Maggy Beaujean, chargée de mission RSE
Maggy Beaujean est chargée de mission RSE (Responsabilité sociale des entreprises) au sein du cabinet Bakertilly Strego. Le bilan carbone de la structure, réalisé en 2020, a mis en évidence le poids des déplacements dans les émissions de gaz à effets de serre.« Chaque année, notre enquête mobilité nous permet d’analyser les déplacements des collaborateurs et de mettre en place des actions », explique la professionnelle. En juin, l’entreprise a participé au challenge de la mobilité, dont Grand Poitiers est partenaire. « C’est une manière de sensibiliser aux modes de déplacement alternatifs. Avec 73 % de participants, 5 équipes de co-voiturage, des salariés venus à vélo et même en courant… Nous avons gagné le challenge. Désormais, deux des équipes viennent quotidiennement en co voiturage. » En projet : le glissement vers une flotte de véhicules hybrides, l’installation de bornes électriques, la mise en place d’un forfait mobilité durable…
Didier Seguin, participant au Défi zéro déchet vert
Didier Seguin a participé au défi Zéro déchet vert.« Ma motivation principale était écologique : faire moins d’allers-retours à la déchetterie et voir ce que l’on pouvait faire de mieux. » Avec un jardin de 1 000 m², planté d’une dizaine de fruitiers et d'arbustes, le chantier est de taille. « Mon composteur, j’y mettais tout et n’importe quoi », raconte cet habitant de Poitiers ouest. Grâce aux formations de l’association Compost’âge, il a compris « que l’on ne se débarrasse pas des déchets verts, on lesorganiseafin qu’ils servent à un monde beaucoup plus petit ». Depuis, Didier utilise sur site ce qu'il produit et ne va plus à la déchetterie. « Je passe la tondeuse plus souvent mais je laisse la tonte et mon gazon est plus vert, j’ai acheté un mini-broyeur pour les branchages que je mets au pied de mes arbustes ou de mes rosiers, je découpe en rondin les branches pour en faire de la déco, un hôtel à insectes et du combustible pour mon poêle à bois », détaille-t-il.

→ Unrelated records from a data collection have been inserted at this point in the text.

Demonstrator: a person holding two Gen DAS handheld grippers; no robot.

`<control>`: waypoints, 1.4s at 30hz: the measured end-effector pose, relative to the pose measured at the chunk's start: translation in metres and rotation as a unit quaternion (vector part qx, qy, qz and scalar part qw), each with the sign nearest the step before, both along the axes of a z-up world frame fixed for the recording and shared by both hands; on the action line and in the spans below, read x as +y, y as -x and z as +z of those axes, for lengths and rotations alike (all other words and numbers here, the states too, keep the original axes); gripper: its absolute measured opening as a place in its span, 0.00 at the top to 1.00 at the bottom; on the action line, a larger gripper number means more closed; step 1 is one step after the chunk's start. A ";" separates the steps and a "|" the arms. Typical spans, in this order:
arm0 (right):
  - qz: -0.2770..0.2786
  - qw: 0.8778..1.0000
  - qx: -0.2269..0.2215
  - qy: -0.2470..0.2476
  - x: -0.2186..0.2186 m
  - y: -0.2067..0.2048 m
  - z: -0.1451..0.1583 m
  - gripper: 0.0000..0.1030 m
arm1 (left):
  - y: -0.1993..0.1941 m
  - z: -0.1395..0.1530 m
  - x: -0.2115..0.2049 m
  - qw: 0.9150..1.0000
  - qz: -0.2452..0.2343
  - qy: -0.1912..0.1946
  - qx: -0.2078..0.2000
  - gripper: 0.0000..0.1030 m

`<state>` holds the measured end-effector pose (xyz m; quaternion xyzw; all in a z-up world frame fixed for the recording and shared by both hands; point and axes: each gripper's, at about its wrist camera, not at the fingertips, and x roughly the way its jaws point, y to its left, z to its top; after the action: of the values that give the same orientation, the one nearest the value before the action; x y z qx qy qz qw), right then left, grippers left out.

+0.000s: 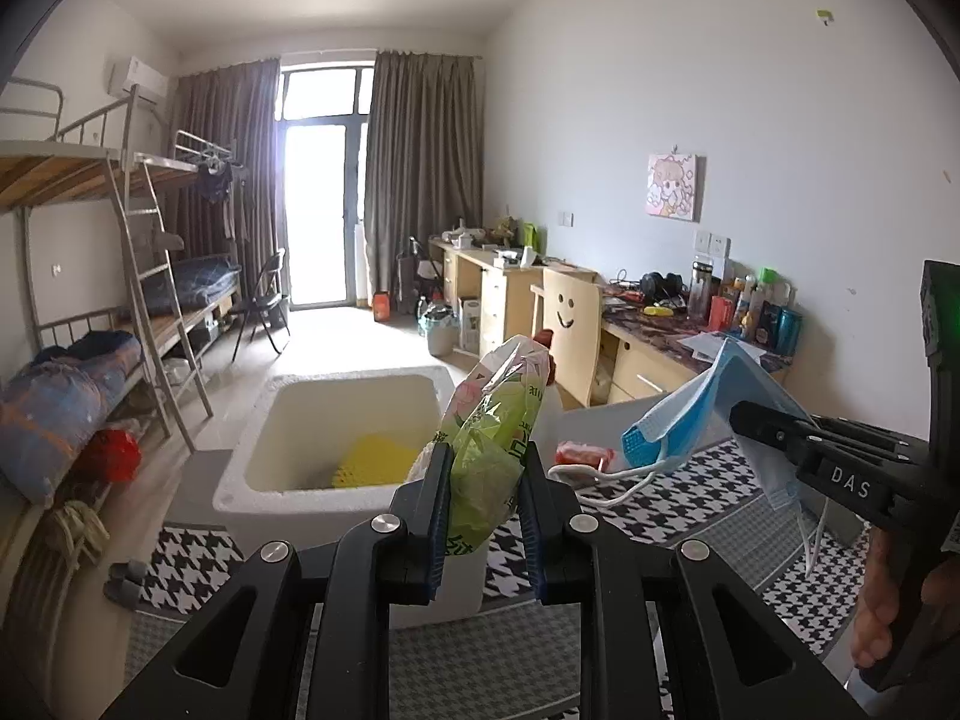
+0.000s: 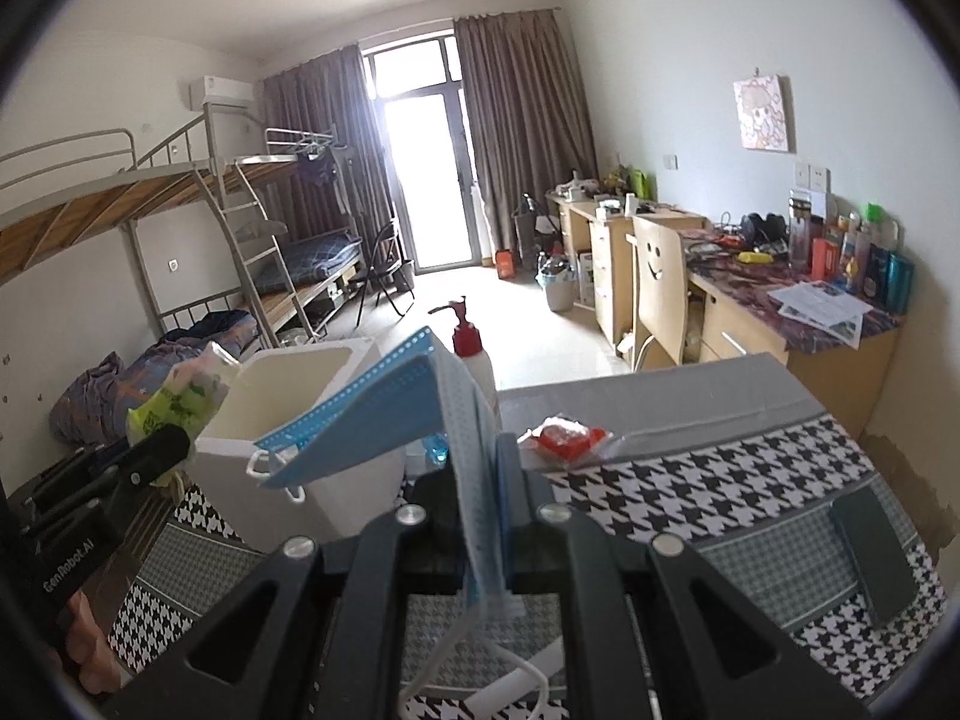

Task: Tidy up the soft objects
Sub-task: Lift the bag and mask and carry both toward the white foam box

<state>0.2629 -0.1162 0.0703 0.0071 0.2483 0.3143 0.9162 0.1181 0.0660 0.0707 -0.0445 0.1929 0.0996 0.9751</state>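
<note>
I take the white foam box [image 1: 336, 420] as my landmark; it stands on the table under a black-and-white houndstooth cloth [image 1: 678, 510], with a flat yellow piece [image 1: 375, 459] lying inside it. My left gripper [image 1: 485, 480] is closed narrowly on a green crinkly plastic packet [image 1: 489, 438], held upright above the box's near right corner. My right gripper [image 2: 483, 468] is pinched fully shut on a light-blue pleated face mask [image 2: 384, 420], which fans out in the air just right of the box, its white ear loops dangling. On the cloth right of the box lies a small red wrapped packet [image 2: 567, 435], and behind the box's right side stands a white pump bottle with a red top [image 2: 471, 348]. A dark flat phone-like slab [image 2: 870, 558] lies far right of the box on the cloth.

Beyond the box the room opens out: metal bunk beds [image 1: 120, 228] to its left, brown curtains [image 1: 420, 174] around a bright glass door [image 1: 315, 204] behind it, and light wooden desks [image 1: 654, 330] cluttered with bottles to its right, with a wooden chair bearing a smiley face [image 1: 567, 324].
</note>
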 end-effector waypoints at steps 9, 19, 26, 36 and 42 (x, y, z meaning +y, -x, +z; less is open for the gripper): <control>0.005 1.000 -0.007 0.009 0.016 -0.007 0.010 0.89 | -0.009 0.011 0.016 1.000 0.019 0.002 -0.004 0.79; 0.009 1.000 -0.011 0.013 0.031 -0.014 0.023 0.89 | -0.025 0.022 0.032 0.999 0.049 -0.003 -0.005 0.79; 0.007 1.000 -0.002 0.006 0.042 -0.025 0.032 0.89 | -0.033 0.026 0.039 0.998 0.059 -0.013 -0.005 0.79; 0.016 1.000 0.007 0.013 0.064 -0.034 0.034 0.89 | -0.051 0.028 0.059 0.997 0.077 -0.006 0.008 0.79; 0.025 0.999 0.012 0.018 0.076 -0.038 0.034 0.89 | -0.060 0.025 0.072 0.996 0.085 0.006 0.020 0.79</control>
<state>0.3006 -0.0404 0.1040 -0.0123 0.2647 0.3324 0.9051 0.1777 0.1380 0.0952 -0.0646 0.2080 0.1816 0.9590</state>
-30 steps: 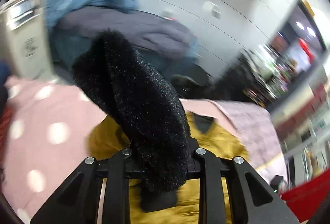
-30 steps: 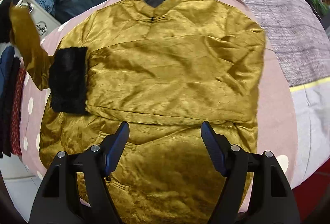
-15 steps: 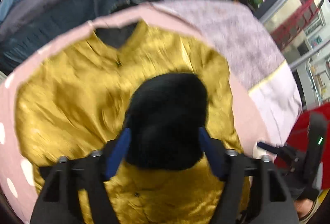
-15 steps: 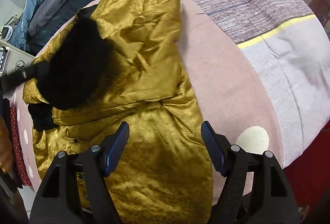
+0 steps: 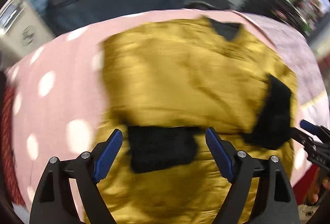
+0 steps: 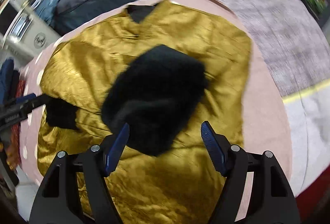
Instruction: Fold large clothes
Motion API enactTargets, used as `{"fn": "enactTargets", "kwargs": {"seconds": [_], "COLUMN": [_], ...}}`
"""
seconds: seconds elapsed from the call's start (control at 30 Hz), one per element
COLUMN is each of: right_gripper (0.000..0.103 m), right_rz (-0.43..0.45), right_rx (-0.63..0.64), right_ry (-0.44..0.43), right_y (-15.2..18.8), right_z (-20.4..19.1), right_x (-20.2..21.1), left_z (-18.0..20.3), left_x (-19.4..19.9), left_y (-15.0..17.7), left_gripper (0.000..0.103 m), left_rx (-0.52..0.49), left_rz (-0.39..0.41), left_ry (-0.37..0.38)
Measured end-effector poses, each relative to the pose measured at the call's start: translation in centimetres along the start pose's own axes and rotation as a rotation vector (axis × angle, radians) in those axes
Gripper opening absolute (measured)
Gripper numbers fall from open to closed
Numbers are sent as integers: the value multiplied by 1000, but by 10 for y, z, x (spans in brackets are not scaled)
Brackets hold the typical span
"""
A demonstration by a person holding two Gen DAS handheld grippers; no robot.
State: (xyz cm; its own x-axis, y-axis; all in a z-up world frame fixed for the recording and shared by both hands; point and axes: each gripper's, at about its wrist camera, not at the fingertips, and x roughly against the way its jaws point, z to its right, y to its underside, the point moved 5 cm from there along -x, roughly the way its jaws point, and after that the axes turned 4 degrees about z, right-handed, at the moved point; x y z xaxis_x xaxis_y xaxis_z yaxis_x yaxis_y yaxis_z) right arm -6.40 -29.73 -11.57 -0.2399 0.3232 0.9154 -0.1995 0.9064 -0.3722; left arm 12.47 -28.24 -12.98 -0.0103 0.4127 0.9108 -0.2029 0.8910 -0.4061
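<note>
2 black furry cuffs now lie on the shiny mustard-gold satin jacket (image 5: pixel 185 83). Between the opening, empty jaws of the left gripper (image 5: pixel 164 154) rests the left black furry cuff (image 5: pixel 163 147), released a moment ago after being carried over. Beyond the right gripper (image 6: pixel 165 147), jaws wide and empty, sits the other cuff (image 6: pixel 156 98). Both sleeves look folded in across the pink dotted bedspread (image 5: pixel 61 71); the hem fold probably comes next
</note>
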Motion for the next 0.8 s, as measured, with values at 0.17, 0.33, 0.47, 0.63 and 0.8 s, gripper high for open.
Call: {"fn": "enactTargets", "kwargs": {"seconds": [0.17,0.33,0.47,0.63,0.8], "right_gripper": [72,72,73,73,73], "right_rz": [31,-156,-192,-145,-97], "right_rx": [302,298,270,244,159], "right_ry": [60,127,114,93,69], "right_y": [-6,8,16,8,3], "right_z": [-66,-56,-44,-47,-14], "right_x": [-22,-83,-98,-66,-11], "left_z": [-39,-32,-21,-20,-41], "left_x": [-4,-25,-32,-15,23], "left_y": [12,27,32,23,26], "left_gripper": [80,80,80,81,81], "left_rx": [23,-16,-34,-66,-159], "left_rz": [-9,-67,-91,-67,-48], "left_ry": [-63,-58,-38,-11,-25]}}
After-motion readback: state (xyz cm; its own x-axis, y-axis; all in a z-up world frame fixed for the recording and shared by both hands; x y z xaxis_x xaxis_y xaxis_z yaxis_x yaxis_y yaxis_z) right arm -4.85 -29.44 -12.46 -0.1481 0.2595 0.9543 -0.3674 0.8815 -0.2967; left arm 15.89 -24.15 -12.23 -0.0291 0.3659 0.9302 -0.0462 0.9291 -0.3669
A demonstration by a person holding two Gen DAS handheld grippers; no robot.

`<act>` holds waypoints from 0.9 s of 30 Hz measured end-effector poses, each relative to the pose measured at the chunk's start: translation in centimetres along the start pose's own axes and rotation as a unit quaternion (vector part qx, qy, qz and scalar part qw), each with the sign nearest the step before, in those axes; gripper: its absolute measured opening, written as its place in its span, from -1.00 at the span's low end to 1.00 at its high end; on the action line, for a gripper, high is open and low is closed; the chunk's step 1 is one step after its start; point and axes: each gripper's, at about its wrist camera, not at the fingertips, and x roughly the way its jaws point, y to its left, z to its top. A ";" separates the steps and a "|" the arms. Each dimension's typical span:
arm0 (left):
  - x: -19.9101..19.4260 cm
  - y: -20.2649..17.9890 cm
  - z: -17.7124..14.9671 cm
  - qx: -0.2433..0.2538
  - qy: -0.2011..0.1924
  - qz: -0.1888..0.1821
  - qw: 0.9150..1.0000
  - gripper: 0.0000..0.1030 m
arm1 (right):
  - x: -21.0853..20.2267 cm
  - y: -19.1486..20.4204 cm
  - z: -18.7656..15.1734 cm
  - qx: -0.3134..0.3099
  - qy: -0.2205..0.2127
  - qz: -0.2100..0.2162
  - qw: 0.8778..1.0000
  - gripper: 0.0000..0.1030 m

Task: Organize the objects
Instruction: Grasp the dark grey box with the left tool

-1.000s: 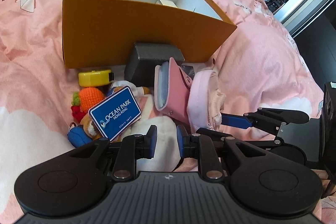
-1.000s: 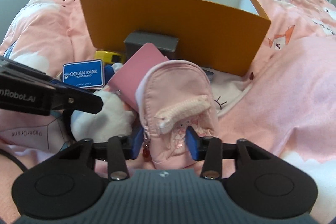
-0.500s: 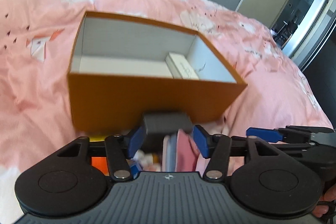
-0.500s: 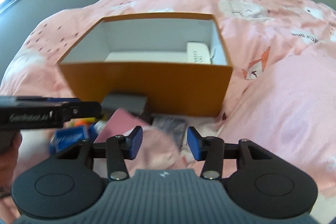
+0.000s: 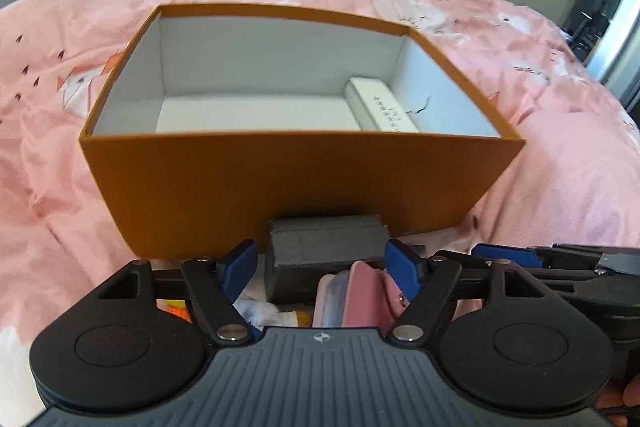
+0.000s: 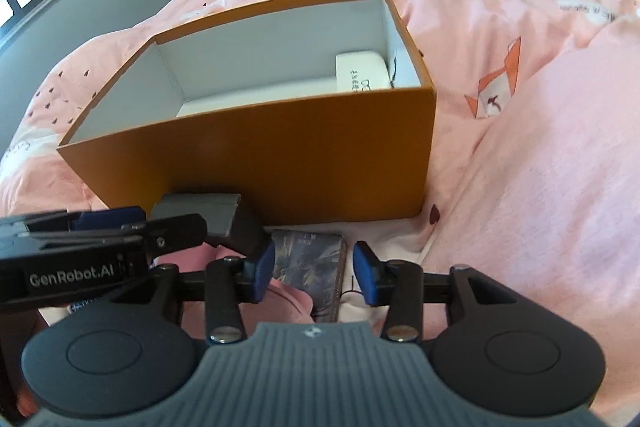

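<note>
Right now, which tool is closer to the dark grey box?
The left. The left tool, its jaws opening, has the grey box just past its fingertips. The right tool sits off to the box's right, over a patterned card.

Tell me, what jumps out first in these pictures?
A big orange box sits open on a pink bedspread, with only a white packet in its right end. A grey block leans against its front wall, between the pads of the opening left claw.
</note>
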 end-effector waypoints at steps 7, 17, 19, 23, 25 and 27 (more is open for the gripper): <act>0.8 -0.1 0.0 -0.003 0.005 0.010 1.000 0.71 | 2.1 -1.1 0.0 0.016 0.014 0.026 0.999 -0.12; 2.5 -1.7 0.9 0.008 0.035 0.013 0.999 0.93 | 3.1 -1.0 -0.4 0.004 0.015 0.080 0.997 -0.16; 2.6 -1.7 1.1 0.009 0.035 0.017 0.999 0.93 | 3.3 -0.5 -0.5 -0.012 0.006 0.088 0.996 -0.30; 3.3 -1.7 1.2 0.003 0.045 0.022 0.999 0.94 | 3.9 -0.4 -0.4 -0.014 0.007 0.117 0.993 -0.56; 3.6 -1.6 1.1 0.004 0.049 0.025 0.998 0.93 | 3.9 -0.4 -0.4 -0.009 0.010 0.117 0.993 -0.54; 3.9 -1.5 1.2 0.000 0.056 0.028 0.998 0.90 | 3.9 -0.6 -0.4 0.001 0.014 0.111 0.994 -0.36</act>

Pauline Clément et Eléa Blain, lycéennes
Pauline et Eléa sont ambassadrices du Pacte mondial des jeunes pour le climat, un programme de dialogue entre jeunes et scientifiques spécialistes du climat né à l’Espace Mendès-France. Les deux lycéennes ont en commun l’engagement et l’urgence « de faire bouger les choses ». Pauline a participé à la COP25 en 2019 à Madrid, où elle a pu, avec d’autres jeunes du monde entier, « exprimer nos attentes pour la société. C’est à nous qu’appartient l’avenir et c’est à nous de montrer que l’on peut agir, pour que cela donne de l’espoir à tous », estime-t-elle. Eléa fait partie de la commission développement durable du LP2I : « Nous prenons des mesures pour améliorer l’impact écologique de l’établissement : compostage des déchets au self, recyclage des mégots de cigarettes… », illustre-t-elle. « C’est nous, les jeunes, qui allons vivre le plus intensément les impacts du réchauffement climatique. À nous de trouver des solutions avant qu’il ne soit trop tard et que l’on ne puisse que subir ».